Congress enacted the Coal Act in 1992 in response to the looming insolvency of the Benefit Plan and growing concern by coal miners that their expectations of lifetime benefits were in jeopardy. Pursuant to the Coal Act, any NBCWA signatory was responsible for paying for the lifetime health benefits of its own retirees who retired prior to September 30, 1994. 26 U.S.C. §§ 9711, 9712. However, it became unclear who would pay the lifetime benefits of retirees who did not fall within the scope of the Act. The 1993 NBCWA clarified the issue of
who
was responsible to pay the lifetime benefits of new retirees by inserting the following paragraph into the general description: “The parties expressly agree that the language references to ‘for life’ and ‘until death’ that are retained in this General Description are intended to mean that
each Employer will provide, for life, only the benefits of its own eligible retirees
.... “ (2 Appellant’s App. at 482 (emphasis added).) This paragraph’s purpose was to make clear that the
employer
would bear the onus of paying lifetime benefits to its own eligible retirees. Basin and the Union inserted a substantially
identical paragraph in their agreement with the only difference being the deletion of the words “for life.” This omission does not by itself create a material issue of genuine fact to be resolved by trial. Inclusion of this paragraph without the words “for life” still serves the purpose it did in the 1993 NBCWA, clarifying that the employer, Basin, will in fact be responsible for providing benefits to its eligible retirees. In other sections of Appendix C discussed above, Basin guarantees health benefits “for life” and “until death,” and in this section the parties simply make clear that Basin bears that responsibility for eligible retirees.

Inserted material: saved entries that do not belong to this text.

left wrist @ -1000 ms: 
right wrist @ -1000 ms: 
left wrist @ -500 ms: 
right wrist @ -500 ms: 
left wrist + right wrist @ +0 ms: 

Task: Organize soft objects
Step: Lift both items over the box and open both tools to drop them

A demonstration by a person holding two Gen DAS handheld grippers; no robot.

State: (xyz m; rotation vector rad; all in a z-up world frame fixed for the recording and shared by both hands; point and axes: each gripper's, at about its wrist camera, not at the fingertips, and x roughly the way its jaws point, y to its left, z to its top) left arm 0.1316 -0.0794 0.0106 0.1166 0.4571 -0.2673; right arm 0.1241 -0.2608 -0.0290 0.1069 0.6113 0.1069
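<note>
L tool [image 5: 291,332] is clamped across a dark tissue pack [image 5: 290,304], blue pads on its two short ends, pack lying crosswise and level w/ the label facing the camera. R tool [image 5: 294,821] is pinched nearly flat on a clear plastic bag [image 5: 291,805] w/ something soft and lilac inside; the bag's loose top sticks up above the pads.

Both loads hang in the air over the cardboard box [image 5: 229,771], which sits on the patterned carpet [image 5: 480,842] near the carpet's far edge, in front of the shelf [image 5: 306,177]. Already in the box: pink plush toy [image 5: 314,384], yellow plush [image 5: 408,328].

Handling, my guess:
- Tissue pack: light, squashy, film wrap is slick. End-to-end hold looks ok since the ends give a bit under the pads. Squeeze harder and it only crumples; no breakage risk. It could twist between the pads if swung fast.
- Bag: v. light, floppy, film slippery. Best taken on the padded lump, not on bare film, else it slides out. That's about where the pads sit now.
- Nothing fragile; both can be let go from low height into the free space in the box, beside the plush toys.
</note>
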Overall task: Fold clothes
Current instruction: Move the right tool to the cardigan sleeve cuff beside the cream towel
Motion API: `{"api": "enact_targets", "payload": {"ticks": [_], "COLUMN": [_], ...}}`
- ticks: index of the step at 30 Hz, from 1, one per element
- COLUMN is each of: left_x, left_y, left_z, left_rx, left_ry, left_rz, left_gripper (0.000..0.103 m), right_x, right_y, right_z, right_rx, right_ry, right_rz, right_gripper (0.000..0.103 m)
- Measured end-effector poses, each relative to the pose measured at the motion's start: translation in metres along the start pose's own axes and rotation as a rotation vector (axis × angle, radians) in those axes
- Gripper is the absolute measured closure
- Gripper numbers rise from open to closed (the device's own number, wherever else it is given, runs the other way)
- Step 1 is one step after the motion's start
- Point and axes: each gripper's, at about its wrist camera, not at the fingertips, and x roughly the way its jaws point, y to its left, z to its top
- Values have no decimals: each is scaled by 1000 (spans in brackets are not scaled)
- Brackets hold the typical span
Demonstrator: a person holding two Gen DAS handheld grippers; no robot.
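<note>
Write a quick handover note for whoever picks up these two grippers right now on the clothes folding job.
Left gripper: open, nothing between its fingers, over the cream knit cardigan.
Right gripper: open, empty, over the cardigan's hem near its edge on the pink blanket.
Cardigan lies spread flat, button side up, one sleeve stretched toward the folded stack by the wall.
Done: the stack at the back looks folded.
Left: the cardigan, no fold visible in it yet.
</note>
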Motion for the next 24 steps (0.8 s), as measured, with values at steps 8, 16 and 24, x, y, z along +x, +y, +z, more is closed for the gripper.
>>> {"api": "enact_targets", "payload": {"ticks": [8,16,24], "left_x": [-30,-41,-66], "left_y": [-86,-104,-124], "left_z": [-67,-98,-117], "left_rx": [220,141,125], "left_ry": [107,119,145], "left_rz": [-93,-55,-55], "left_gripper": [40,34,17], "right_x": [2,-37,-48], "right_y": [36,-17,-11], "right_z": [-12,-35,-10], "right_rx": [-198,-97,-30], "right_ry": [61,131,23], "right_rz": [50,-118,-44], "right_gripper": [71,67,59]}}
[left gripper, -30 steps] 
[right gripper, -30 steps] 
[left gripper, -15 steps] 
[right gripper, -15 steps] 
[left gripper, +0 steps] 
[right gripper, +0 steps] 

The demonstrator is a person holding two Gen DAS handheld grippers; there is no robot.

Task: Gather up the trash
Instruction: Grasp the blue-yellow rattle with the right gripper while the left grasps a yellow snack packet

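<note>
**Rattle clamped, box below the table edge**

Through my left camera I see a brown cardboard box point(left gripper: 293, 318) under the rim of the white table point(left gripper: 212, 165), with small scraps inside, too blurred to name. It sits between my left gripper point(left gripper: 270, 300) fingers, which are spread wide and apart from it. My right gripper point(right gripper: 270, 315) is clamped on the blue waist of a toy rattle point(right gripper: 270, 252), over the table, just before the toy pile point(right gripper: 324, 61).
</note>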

Basin indisputably knew that previous NBCWAs guaranteed lifetime benefits to coal-industry retirees. If Basin intended to discontinue this guarantee and limit benefits to the term of the agreement, why would it choose to retain the explicit language “for life” and “until death”? By retaining language from previous NBCWAs that guaranteed lifetime benefits, and using language from the 1993 NBCWA that placed the cost of benefits on employers, Basin did not effectively alter this lifetime guarantee.
Finally, the majority concludes that Basin’s and the Union’s bargaining notes show that they did not agree to provide lifetime benefits for retirees, and that they perhaps agreed to make lifetime benefits the subject of mandatory negotiation upon expiration of the 1993 Agreement. There is no language in the contract that can reasonably be read to convey such an agreement. Even viewing the 1993 Agreement in the context of this purported negotiating history, a jury verdict making a finding that the 1993 Agreement makes such a promise could not survive a motion for judgment as a matter of law.
Reading the 1993 Agreement in the context described by the district court, I see no other reasonable interpretation of the contract than one that recognizes lifetime benefits. In sum, the 1993 Agreement cannot be construed in a manner consistent with Basin’s position. As such, there are no genuine issues of material fact to be decided by trial and the district court correctly granted summary judgment in favor of the plaintiffs.